Your assignment. What is needed is every line of the material that contains "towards".

START Records to process

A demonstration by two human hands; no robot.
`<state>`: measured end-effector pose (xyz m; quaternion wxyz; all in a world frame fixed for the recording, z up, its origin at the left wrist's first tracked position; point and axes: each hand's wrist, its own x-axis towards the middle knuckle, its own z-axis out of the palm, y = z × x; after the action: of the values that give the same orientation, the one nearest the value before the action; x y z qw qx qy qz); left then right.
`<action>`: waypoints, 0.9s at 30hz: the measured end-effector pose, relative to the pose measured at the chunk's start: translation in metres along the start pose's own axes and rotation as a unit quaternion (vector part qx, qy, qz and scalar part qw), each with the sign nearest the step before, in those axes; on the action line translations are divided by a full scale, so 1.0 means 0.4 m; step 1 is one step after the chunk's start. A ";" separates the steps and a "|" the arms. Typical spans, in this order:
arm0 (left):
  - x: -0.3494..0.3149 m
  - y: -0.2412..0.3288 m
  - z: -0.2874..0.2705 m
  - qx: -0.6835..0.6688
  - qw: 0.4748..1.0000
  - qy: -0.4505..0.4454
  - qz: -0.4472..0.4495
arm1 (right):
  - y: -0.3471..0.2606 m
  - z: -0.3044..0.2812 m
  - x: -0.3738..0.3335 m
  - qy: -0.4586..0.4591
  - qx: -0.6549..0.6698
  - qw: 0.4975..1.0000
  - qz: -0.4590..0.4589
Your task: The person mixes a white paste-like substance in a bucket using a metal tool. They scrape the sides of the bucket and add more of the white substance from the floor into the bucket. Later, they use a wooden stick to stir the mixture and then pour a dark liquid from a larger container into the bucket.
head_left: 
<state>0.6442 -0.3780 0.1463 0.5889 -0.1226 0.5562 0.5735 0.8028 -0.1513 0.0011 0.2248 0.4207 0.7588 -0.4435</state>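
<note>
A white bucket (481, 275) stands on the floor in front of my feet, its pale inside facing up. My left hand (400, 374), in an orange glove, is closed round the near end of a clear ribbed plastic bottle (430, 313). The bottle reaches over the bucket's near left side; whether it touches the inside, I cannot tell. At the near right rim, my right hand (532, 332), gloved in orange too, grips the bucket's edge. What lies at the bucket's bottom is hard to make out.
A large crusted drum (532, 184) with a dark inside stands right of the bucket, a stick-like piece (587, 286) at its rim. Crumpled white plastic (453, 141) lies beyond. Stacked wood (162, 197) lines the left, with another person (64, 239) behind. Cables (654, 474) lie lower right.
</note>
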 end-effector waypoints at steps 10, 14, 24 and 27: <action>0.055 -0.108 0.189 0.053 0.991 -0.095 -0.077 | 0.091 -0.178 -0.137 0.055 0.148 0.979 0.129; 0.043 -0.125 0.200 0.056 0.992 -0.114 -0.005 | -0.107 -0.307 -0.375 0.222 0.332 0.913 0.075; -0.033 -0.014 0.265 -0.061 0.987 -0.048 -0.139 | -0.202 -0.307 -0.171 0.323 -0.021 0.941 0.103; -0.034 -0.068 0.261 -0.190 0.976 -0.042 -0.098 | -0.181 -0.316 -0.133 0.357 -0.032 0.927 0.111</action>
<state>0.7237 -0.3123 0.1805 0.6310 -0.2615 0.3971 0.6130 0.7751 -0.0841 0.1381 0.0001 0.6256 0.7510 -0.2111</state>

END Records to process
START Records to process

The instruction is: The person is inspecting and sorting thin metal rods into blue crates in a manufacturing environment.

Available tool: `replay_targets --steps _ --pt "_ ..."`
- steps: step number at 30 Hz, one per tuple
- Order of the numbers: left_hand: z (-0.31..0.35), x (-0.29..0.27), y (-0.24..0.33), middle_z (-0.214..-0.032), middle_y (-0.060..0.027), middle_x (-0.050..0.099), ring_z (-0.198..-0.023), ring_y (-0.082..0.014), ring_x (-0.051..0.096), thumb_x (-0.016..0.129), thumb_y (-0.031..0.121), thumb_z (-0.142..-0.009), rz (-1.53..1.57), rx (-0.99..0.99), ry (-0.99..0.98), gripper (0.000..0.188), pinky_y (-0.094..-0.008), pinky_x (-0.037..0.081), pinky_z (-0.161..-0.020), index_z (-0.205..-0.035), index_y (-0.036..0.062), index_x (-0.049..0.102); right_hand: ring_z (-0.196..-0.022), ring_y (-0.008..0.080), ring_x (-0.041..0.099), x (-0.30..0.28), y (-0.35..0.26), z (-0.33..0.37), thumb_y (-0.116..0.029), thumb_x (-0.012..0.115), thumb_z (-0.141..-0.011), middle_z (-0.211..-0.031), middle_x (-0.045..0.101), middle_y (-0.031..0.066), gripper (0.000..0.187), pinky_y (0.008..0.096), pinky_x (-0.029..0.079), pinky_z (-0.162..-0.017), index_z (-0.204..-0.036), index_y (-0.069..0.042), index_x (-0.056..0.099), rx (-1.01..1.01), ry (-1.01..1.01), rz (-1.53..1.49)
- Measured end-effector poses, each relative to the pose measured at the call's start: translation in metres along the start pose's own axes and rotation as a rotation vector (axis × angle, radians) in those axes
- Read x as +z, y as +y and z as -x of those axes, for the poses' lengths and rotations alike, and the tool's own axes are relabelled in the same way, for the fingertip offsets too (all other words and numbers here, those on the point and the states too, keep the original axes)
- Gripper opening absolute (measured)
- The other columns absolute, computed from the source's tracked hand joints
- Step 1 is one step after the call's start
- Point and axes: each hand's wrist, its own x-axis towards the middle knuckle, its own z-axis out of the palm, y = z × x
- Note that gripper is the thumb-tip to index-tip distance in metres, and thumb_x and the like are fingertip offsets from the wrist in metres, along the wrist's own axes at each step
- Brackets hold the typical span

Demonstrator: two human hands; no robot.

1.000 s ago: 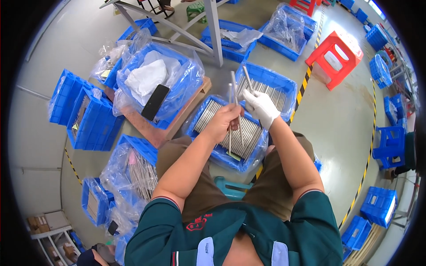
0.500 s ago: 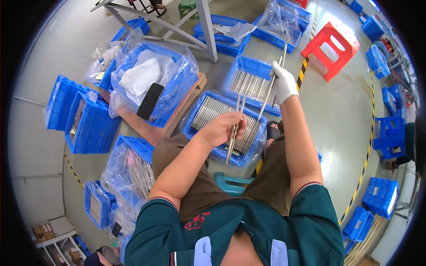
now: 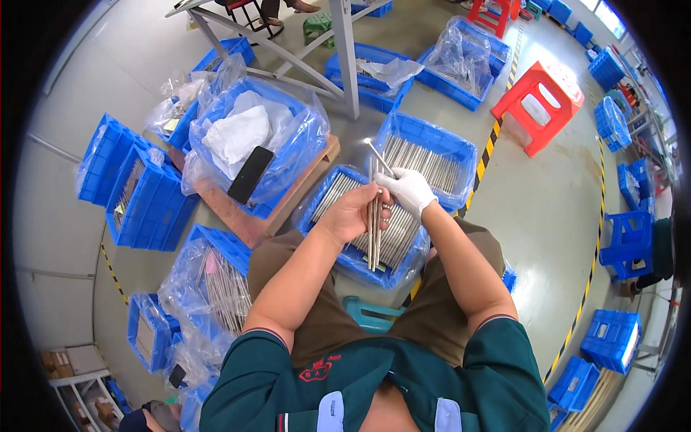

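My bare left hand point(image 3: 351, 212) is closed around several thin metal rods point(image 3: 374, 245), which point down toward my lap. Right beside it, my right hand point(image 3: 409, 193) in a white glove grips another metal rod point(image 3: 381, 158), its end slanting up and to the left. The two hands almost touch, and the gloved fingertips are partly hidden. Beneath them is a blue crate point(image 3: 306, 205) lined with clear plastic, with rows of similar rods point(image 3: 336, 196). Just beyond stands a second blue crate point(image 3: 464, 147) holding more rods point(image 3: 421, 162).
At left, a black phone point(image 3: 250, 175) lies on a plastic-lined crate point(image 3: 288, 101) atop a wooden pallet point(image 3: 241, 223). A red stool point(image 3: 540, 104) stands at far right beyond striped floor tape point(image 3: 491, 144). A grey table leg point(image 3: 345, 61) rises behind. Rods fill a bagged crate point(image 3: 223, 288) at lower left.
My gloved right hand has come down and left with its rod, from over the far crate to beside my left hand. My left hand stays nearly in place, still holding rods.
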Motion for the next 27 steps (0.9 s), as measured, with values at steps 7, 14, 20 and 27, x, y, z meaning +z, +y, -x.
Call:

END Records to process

Exercise result.
`<state>`: measured end-effector pose (xyz m; quaternion wxyz; all in a world frame fixed for the recording, z up, its origin at the left wrist's first tracked position; point and axes: each hand's wrist, its own x-axis towards the middle knuckle, its own z-axis out of the palm, y = z × x; after the action: of the values that give the same orientation, the one nearest the value before the action; x y z qw qx qy qz); left then right.
- Point and axes: each hand's wrist, its own x-axis towards the middle knuckle, its own z-axis out of the palm, y = z × x

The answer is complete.